De même, comme le silence des victimes est une des causes principales de la perpétuation des violences faites à la femme, le christianisme a l'impératif missionnaire d'être la voix des sans voix. Une Afrique où la majorité féminine est habituée à garder silence sur les violences au quotidien est en danger quant à son avenir : ce silence empêche de découvrir les coups, blessures, maladies physiques et de les soigner à temps. Cela contribue non seulement à l'expansion sournoise des MST non soignées, à affaiblir la santé de la reproduction de toute une population, mais aussi à pérenniser cette plaie sociale qu'est le manque de sanction infligée légalement aux auteurs des violences. Parce qu'elle est prophétique dans sa nature, l'Église doit non seulement contribuer à dénoncer les faits et leurs auteurs, mais aussi éduquer la femme africaine à briser le silence. Il s'agit de libérer la parole des femmes africaines qui, éduquées par leurs coutumes à la soumission aux humiliations qui portent profondément atteinte à la dignité de la personne humaine, sont habituées à s'incliner en silence devant le sacrilège fait à la personne humaine, image de Dieu, juste pour sauvegarder l'honneur de la famille. L'Église du Christ refusera de se modeler, au nom d'une mauvaise compréhension de l'inculturation, sur les structures culturelles éduquant les filles et les femmes dans la soi-disant attitude héroïque de résignation passive à des situations injustes, car il n'est pas chrétien de se taire ou de se résigner devant des structures de péché dont on est victime, aussi bien dans la famille, dans la société que dans l'Église (cf. Jean-Paul II, Lettre aux femmes 5). La formation de la femme chrétienne consciente de sa responsabilité baptismale de témoignage de la vérité est donc une priorité.

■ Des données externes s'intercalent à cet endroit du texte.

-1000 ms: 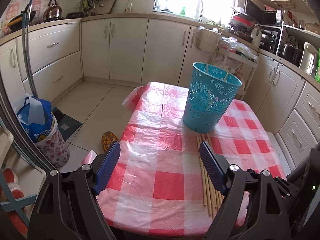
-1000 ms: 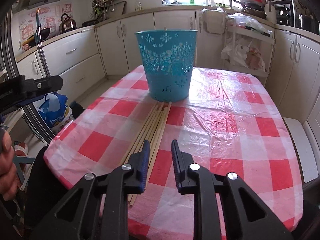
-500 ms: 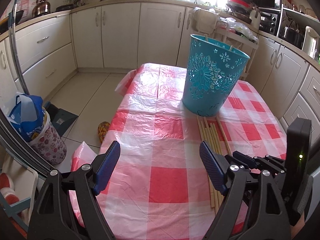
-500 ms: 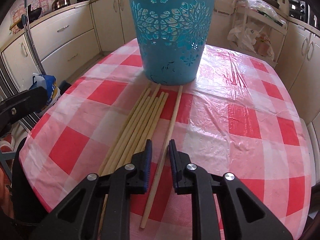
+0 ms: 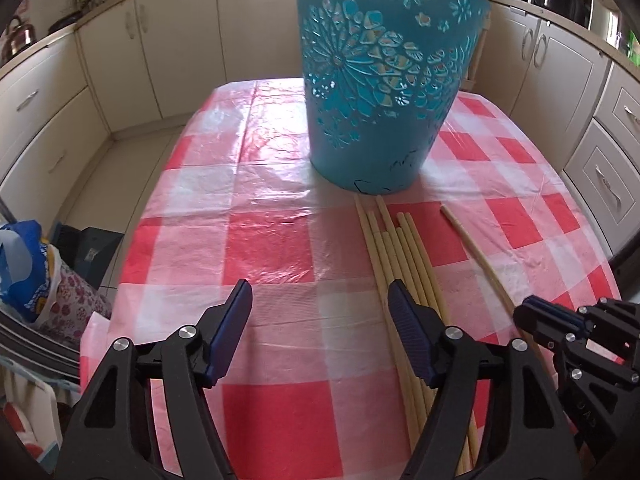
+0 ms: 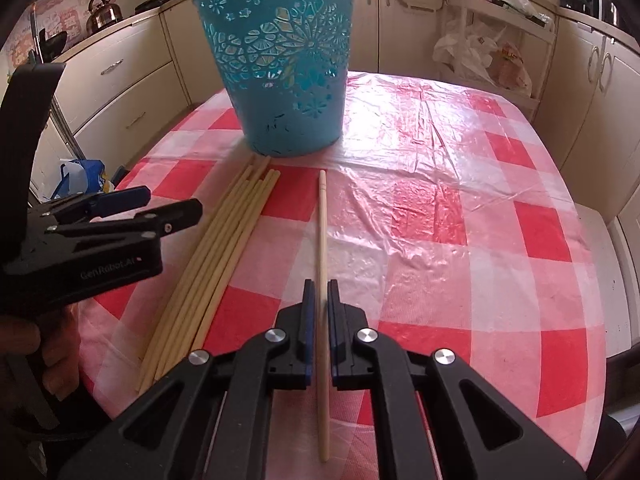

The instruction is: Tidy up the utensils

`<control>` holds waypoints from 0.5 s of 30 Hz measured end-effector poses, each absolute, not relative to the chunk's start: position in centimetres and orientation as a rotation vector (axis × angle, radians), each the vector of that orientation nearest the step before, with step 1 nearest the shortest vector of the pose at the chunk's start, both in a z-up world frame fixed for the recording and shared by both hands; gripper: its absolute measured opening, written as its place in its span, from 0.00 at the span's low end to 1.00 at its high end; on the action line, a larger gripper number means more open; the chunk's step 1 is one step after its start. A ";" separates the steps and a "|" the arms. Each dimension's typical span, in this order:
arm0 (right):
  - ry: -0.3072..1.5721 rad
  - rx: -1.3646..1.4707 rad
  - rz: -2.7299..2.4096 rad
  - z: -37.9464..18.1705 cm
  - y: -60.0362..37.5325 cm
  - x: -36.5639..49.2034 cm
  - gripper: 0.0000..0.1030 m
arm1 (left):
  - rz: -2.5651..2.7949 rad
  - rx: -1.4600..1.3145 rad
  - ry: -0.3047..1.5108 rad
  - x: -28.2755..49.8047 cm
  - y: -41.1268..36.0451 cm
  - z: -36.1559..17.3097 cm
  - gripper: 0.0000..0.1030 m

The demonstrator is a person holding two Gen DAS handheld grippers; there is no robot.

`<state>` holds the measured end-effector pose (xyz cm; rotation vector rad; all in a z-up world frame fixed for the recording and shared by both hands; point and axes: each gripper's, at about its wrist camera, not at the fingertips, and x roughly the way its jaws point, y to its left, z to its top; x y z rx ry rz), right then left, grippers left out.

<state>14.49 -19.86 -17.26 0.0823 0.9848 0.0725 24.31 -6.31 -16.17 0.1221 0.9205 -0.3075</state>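
Note:
A teal cut-out bucket (image 5: 384,80) (image 6: 284,64) stands on the red-and-white checked table (image 5: 272,248). A bundle of several long wooden sticks (image 5: 404,256) (image 6: 224,236) lies in front of it. One single stick (image 6: 322,232) (image 5: 476,248) lies apart to the right of the bundle. My right gripper (image 6: 320,288) has its jaws closed around this stick, low over the table; it also shows in the left wrist view (image 5: 536,316). My left gripper (image 5: 320,300) is open and empty, just left of the bundle; it also shows in the right wrist view (image 6: 168,204).
Cream kitchen cabinets (image 5: 120,64) line the walls. A blue bag and a patterned bin (image 5: 36,280) stand on the floor left of the table. A trolley with plastic bags (image 6: 480,52) stands behind the table. A kettle (image 6: 102,12) sits on the counter.
Both grippers moved forward and down toward the table. The right gripper's jaws closed in around the single stick. The left gripper stayed open.

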 end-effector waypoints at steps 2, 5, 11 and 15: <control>0.982 0.082 0.080 -17.4 -19.6 15.0 0.08 | -0.305 0.140 0.928 24.6 -6.8 -16.6 0.62; 0.983 0.069 0.085 -17.6 -19.3 15.6 0.08 | -0.316 0.142 0.928 24.7 -7.2 -16.8 0.61; 1.000 0.053 0.088 -17.8 -19.2 15.5 0.08 | -0.329 0.181 0.931 25.2 -7.8 -16.4 0.50; 1.000 0.039 0.087 -17.8 -19.1 16.3 0.09 | -0.349 0.182 0.953 25.9 -8.1 -16.2 0.44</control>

Le dernier impératif consiste à inventer une pastorale de la consolation des victimes des violences et leur entourage. Puisons dans le trésor biblique et spirituel de l'Église pour exploiter les psaumes, textes bibliques, prières, bénédictions et sacramentaux, qui peuvent soigner les blessures psychiques et spirituelles des femmes violées et leurs familles affectées. Membres souffrants du corps du Christ, elles ont à recevoir, au sein même de leur épreuve, la force du Christ torturé, violenté, crucifié, mort puis ressuscité par Dieu.

 
Conclusion
Etre victime d'un viol ou autre violence physique n'est pas un acte de péché ni une souillure : l'Église ne doit pas, comme le prêtre et le lévite, passer loin de cette forme particulière de souffrance. Comme le bon samaritain, elle ne se modèlera pas sur les préjugés sociaux, mais "il s'approcha, banda ses plaies en y versant de l'huile et du vin, le chargea sur sa propre monture, le conduisit à une auberge et prit soin de lui." (Cf. Lc 10,30-36)!